PROBLEM DETAILS> Each line in the records below, from the one that contains "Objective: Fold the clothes" to the one that contains "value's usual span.", should be reproduced exactly, the first and last included.

RECORDS SUPPLIED>
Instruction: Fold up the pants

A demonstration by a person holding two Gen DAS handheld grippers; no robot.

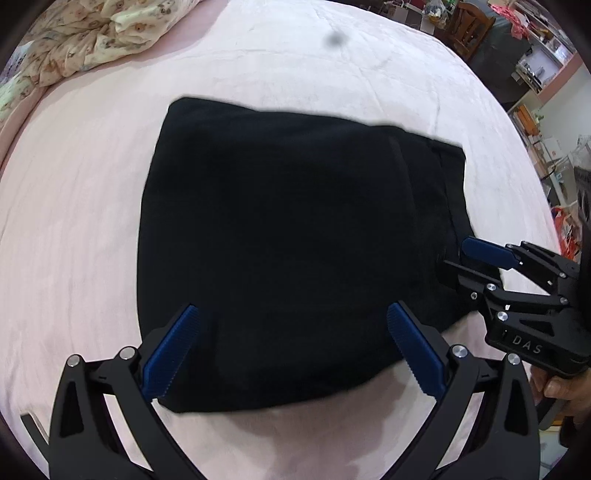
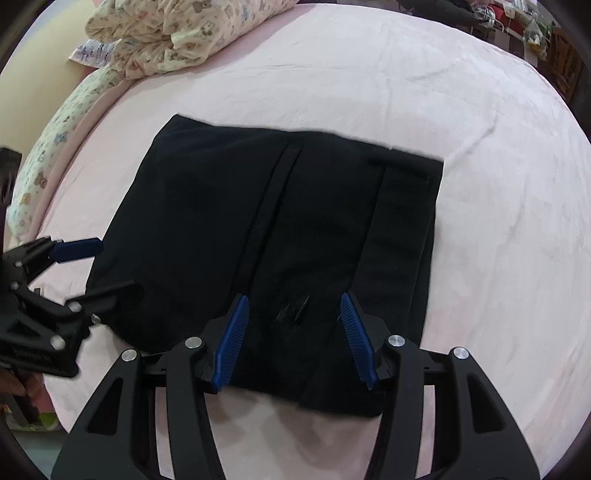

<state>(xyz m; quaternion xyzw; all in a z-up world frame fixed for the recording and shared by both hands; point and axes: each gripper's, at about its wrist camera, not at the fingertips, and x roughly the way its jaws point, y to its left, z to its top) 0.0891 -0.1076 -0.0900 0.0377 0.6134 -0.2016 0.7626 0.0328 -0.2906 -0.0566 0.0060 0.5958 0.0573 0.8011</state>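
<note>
Black pants [image 1: 280, 236] lie folded into a flat square on the pink bed; they also show in the right wrist view [image 2: 266, 236]. My left gripper [image 1: 293, 310] is open, its blue pads above the near edge of the pants, holding nothing. My right gripper [image 2: 293, 299] is open too, hovering over the near right part of the pants. The right gripper also shows in the left wrist view [image 1: 458, 258] at the pants' right edge. The left gripper shows in the right wrist view [image 2: 110, 266] at the pants' left edge.
The pink bed sheet [image 1: 92, 221] spreads all round the pants. A crumpled bear-print quilt [image 2: 177, 33] lies at the bed's far left. A wooden chair [image 1: 469, 26] and cluttered shelves [image 1: 539, 74] stand beyond the bed's far right.
</note>
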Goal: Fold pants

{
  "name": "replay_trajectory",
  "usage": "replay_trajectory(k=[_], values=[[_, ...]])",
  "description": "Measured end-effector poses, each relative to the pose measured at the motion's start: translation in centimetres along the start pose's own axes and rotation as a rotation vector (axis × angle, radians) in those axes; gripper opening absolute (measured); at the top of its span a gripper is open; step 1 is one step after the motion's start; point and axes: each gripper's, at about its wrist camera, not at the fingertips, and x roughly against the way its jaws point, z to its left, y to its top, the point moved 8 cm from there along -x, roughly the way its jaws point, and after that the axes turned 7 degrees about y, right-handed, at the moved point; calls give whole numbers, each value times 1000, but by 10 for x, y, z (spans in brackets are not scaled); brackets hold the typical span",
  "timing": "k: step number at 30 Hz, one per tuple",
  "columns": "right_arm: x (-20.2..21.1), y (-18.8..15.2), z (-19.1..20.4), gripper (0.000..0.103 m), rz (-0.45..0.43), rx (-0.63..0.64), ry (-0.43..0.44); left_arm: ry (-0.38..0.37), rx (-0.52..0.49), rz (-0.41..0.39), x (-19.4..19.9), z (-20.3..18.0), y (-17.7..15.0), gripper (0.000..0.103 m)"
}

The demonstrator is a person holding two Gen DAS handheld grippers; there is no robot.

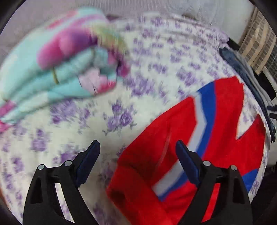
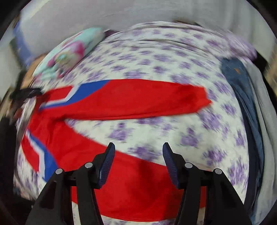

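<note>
Red pants [image 2: 131, 102] with blue and white side stripes lie spread on a bed, legs apart in a V. In the right wrist view one leg runs across the middle and the other passes under my right gripper [image 2: 137, 147], which is open and empty just above it. In the left wrist view the pants [image 1: 155, 152] fill the lower right, waist end near the bottom. My left gripper [image 1: 137, 144] is open and empty above their left edge. Both views are motion-blurred.
The bed has a white sheet with purple flowers [image 1: 121, 117]. A turquoise and pink folded blanket [image 1: 57, 67] lies at the far left. Blue jeans and grey clothes [image 2: 242, 97] are piled along the bed's right edge. A pale wall [image 2: 138, 12] stands behind.
</note>
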Motion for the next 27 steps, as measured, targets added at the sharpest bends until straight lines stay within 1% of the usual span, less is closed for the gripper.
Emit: replay_trajectory(k=[1,2,3,4,5,6,7,8,10,12,14,16,18,19,20,22,25,27], values=[[-5,10,14,61,4,51,17,-22,-2,31,-11,-2,-5,77],[-15,27,35,64,3,127,45,-48,-3,50,-17,-5,-10,68],[-26,42,54,69,-2,199,80,-75,-11,53,-21,-11,-15,63],[-35,54,71,72,-5,255,115,-70,-20,23,-18,-14,-16,60],[-53,75,99,73,1,339,186,-79,-29,6,-15,-17,-16,45],[-68,90,121,73,11,393,238,-86,-29,-12,-10,-20,-16,34],[-84,104,142,73,25,451,281,-82,-23,-22,-7,-19,-15,27],[-104,121,165,73,40,525,305,-84,-16,-27,-5,-18,-15,21],[-143,150,197,73,62,649,316,-91,4,-53,4,-16,-17,20],[-173,166,210,73,104,715,304,-76,6,-73,9,-14,-20,19],[-201,175,208,72,161,742,274,-71,11,-76,10,-12,-19,19],[-224,176,201,69,234,740,275,-65,10,-84,11,-10,-19,19],[-241,170,193,50,310,698,303,-57,13,-81,8,-8,-18,19],[-245,166,190,24,336,676,326,-52,16,-78,7,-7,-18,19],[-247,161,189,10,349,652,355,-45,19,-76,5,-6,-18,20],[-240,165,193,7,280,682,346,-7,30,-77,0,-2,-11,20],[-234,195,189,7,172,599,323,42,85,-87,-3,15,2,20],[-239,213,188,7,141,557,302,53,127,-92,-8,28,15,20]])
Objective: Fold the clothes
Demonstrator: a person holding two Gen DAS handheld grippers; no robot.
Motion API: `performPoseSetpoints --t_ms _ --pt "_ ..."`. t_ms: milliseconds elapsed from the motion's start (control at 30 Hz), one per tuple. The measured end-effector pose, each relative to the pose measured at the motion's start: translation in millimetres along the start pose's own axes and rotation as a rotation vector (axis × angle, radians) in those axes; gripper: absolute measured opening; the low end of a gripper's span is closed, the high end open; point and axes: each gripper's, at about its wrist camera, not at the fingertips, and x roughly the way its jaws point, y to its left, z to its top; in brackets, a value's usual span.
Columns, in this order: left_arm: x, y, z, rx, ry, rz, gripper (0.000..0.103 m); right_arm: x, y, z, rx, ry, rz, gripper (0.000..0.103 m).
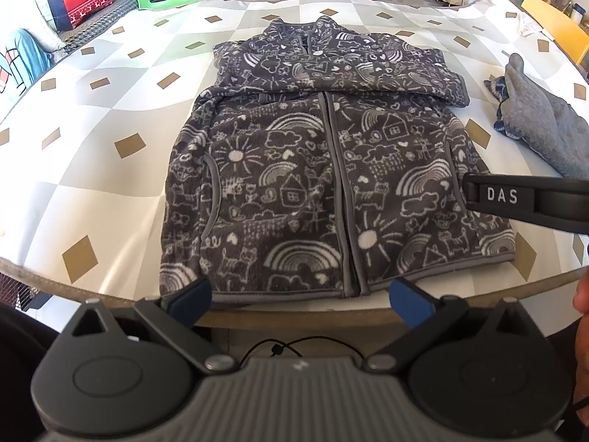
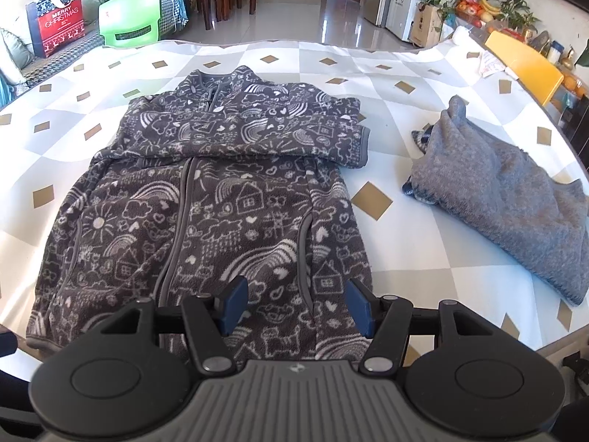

ANSWER TO THIS PROBLEM>
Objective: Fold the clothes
Demonstrator: a person holding two Gen DAS handheld grippers; no robot.
Motion API: `performPoseSetpoints --t_ms _ --pt "_ ..."`. t_ms: milliseconds elapsed from the motion's start (control at 30 Hz), one per tuple. The measured end-effector pose, each relative to the pose measured at the motion's start: translation in millimetres along the start pose's own axes and rotation as a rotation vector (axis × angle, radians) in those axes; gripper: absolute measured opening; the low end of a gripper's span is closed, the high end open; point and axes: each gripper's, at about its wrist camera, not at the fingertips, and x roughly the way its jaws point, y to its left, z to its top; in brackets, a value's usual span.

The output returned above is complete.